2017年3月11日
数学教育について
いまの教育って、「解く力」ばかり育てているけど、いったい誰が得しているのだろう。教育過程を終えてから必要になるのって、与えられた問題を「解く力」ではない気がしている。
そうだね。例えば、数学だと、学校では「計算」ばかりを教わるけど、学校を卒業してから計算することはほとんどない。計算するのはエクセルの仕事。エクセルが計算してくれるように「関数」をつくるのが人間の仕事。だけど、関数のつくりかたなんて数学では習わない。
でも、数学自体の本質はそこにあるとも思う。大学に入ってから触れる数学って、手を動かしているときでさえ、計算ではなくて、式の導出であることが多い。これって、アルゴリズムをどうシンプルにするかっていうことだから、やっぱり高校までで(特にセンター試験で)求められている数値計算とは全然違う。
ということは、大学を卒業してから、研究の道に進もうが、ビジネスの道に進もうが、結局は、問題を解くよりも、自分で問題を設定できたり、問いが立てられる能力のほうが重要そうだ。
だとしたらなおさら、なんでこんな教育制度がまかり通っているのだろう。学校を卒業してからも役に立たない、生徒たちが楽しいわけでもない…。
強いていえば、ドリルつくっている会社とか?(笑)
でも、ドリルでさえも、インドとかは進んでいるんだよね。例えば、日本だと「1+1= 」というかたちで空欄があいている。けれど、インドだと「2= 」というかたちで空欄があいている。「1+1」でもいいし「2+0」でもいい。もっと進めば「1.5+0.5」と答える生徒もいるかもしれない。このような思考の方向性のほうが合っている気がする。
面白いね。アメリカの足し算は「1+□=2」で□を求めるという形式だと聞いたことがある。足し算という概念を理解するために「1+1=□」という形式である必要は全然ないね。なんで、いままで気づかなかったんだろう。
しかも、それは無用な誤解を招くかもしれない。日本方式だと「=」の意味が誤解されてしまう。「=」はあくまで計算結果というか。「→」にも置き換えられそうな記号というか。そうやって「=」の意味を誤解していると、「f(x)=x+a+1」とかいう式が出てきたときに、なにのことだかわからなくなってしまう。だって、ここでは計算しているわけではないから。こうして「=」のアイデンティティクライシスが起きると、数学は頭に入ってこなくなる。
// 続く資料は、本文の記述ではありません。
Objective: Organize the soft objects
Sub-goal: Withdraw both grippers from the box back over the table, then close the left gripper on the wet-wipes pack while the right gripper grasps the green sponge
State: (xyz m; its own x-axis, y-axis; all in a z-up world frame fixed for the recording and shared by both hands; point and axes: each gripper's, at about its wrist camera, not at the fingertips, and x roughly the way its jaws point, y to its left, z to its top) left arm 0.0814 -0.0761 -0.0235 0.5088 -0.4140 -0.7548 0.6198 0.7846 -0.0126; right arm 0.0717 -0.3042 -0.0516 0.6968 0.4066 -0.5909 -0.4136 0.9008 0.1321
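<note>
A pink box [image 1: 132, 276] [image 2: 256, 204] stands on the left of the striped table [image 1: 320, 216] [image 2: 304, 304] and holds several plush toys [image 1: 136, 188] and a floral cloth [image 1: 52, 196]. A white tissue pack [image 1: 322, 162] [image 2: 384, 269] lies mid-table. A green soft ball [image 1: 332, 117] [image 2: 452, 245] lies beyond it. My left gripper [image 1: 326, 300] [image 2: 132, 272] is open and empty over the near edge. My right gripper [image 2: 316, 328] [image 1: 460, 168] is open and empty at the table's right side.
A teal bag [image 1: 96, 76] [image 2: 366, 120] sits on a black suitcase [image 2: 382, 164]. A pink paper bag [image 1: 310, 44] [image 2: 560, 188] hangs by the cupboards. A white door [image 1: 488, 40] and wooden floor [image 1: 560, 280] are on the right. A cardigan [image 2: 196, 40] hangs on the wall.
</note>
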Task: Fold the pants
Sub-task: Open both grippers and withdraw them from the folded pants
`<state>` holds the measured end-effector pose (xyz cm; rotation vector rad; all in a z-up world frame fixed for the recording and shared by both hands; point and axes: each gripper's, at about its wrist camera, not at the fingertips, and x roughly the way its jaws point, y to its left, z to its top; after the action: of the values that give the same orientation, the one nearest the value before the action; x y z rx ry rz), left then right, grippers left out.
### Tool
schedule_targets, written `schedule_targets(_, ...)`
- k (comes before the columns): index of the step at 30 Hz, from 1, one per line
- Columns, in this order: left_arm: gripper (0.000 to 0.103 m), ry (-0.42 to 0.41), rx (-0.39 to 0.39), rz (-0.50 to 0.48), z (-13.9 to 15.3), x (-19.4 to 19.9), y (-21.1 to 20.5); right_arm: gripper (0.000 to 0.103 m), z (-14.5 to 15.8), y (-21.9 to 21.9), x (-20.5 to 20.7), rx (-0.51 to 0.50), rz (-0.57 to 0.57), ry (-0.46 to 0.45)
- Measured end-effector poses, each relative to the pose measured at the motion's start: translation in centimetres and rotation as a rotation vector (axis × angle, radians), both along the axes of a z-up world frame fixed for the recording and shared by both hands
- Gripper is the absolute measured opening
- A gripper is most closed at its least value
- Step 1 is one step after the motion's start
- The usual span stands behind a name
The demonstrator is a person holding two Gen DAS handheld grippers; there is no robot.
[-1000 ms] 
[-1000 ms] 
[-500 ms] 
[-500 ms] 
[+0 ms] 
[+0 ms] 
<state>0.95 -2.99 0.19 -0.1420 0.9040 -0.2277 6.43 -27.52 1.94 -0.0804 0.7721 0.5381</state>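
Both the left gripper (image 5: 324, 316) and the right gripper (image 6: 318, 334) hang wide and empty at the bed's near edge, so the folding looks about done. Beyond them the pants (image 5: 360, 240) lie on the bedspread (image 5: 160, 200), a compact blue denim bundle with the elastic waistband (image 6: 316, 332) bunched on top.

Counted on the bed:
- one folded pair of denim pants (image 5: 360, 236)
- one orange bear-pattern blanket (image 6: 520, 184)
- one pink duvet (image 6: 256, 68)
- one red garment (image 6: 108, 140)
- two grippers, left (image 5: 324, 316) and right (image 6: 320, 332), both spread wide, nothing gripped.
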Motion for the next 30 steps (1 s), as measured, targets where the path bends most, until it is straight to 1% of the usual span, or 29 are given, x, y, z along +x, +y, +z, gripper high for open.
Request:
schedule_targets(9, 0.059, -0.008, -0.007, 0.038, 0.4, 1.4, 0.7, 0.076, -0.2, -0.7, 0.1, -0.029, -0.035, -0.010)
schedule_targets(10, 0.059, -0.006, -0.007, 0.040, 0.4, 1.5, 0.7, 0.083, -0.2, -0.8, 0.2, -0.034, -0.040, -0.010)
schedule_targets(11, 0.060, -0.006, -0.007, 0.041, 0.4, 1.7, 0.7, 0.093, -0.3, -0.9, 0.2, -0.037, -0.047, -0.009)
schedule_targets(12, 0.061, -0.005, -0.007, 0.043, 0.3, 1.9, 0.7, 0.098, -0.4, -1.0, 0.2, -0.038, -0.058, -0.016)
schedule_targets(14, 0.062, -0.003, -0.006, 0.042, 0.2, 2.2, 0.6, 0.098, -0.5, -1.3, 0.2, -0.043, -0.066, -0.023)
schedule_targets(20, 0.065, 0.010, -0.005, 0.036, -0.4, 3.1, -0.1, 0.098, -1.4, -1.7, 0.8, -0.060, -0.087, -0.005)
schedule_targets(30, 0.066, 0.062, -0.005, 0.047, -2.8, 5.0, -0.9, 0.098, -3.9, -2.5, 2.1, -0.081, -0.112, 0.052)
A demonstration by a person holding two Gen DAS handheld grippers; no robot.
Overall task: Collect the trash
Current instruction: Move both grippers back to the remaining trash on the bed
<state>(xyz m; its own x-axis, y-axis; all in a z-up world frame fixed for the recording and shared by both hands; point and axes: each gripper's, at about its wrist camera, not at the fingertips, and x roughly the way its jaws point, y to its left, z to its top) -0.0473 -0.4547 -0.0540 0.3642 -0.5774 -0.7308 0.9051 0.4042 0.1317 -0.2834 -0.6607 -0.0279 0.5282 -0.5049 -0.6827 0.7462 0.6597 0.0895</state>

それって、ベクトルも話にもつながるね。ベクトルって、計算問題だと誤解されて、素晴らしい道具なのに使い道が分からない人が多すぎる気がする。円を見たらベクトルが透けて見えてくるとか、ベクトルの意味が分かっていると当たり前のことなのに、なかなかそこまでベクトルが手に馴染んている人は少ない。
数学的概念を手に馴染むまで使い込むと、世の中にある問題解決のほとんどがもっと簡単になるのに、そこに到達しないと良さが分からないというジレンマ。いずれにしても、もっと教育課程で、概念を掴める力、問いを立てる力を伸ばせたら、日本の知的水準はもっと上がるだろうに……というのは本当に残念なところだ。